## WHAT THE TASK REQUIRES
A verbatim copy of the data is wanted, minus any picture in it.

═══ INFORMATION SHOWN

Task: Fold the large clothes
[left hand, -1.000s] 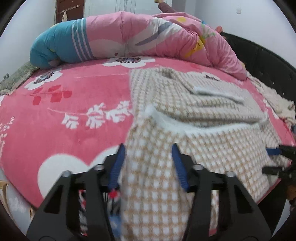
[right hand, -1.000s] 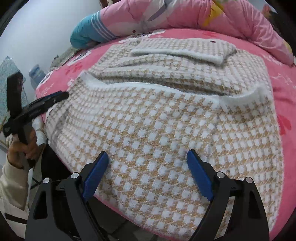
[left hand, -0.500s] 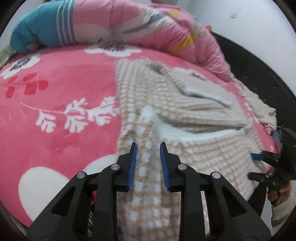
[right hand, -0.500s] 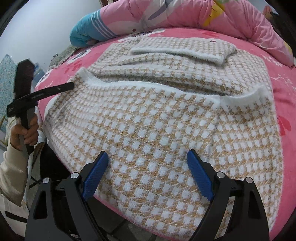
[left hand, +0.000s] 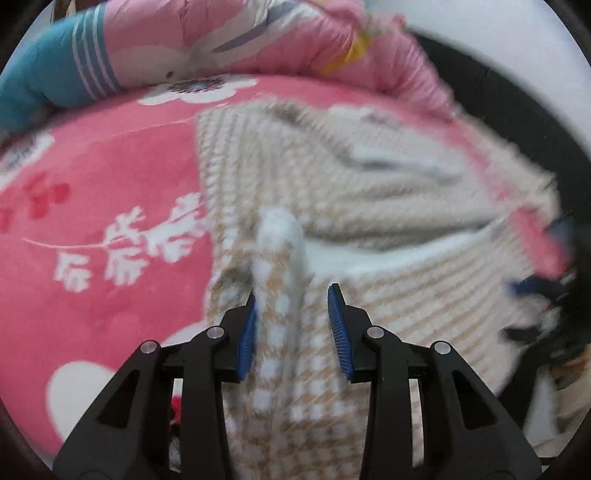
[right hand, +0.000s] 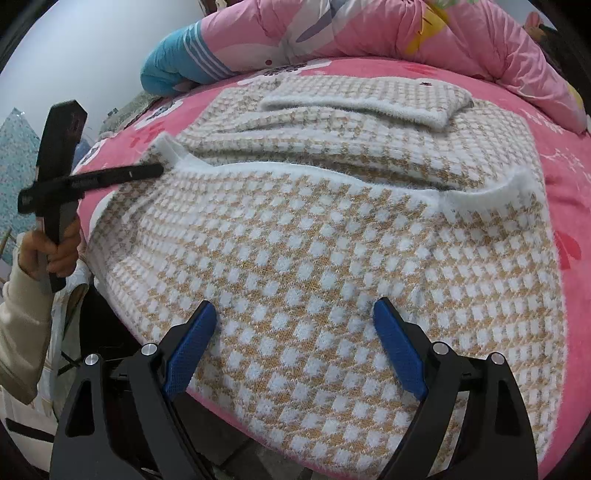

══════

## TASK OUTPUT
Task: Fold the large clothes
[left hand, -1.000s] 
[right hand, -1.000s] 
[left hand, -0.500s] 
[right hand, -0.500s] 
[left hand, +0.000s] 
[right hand, +0.000s] 

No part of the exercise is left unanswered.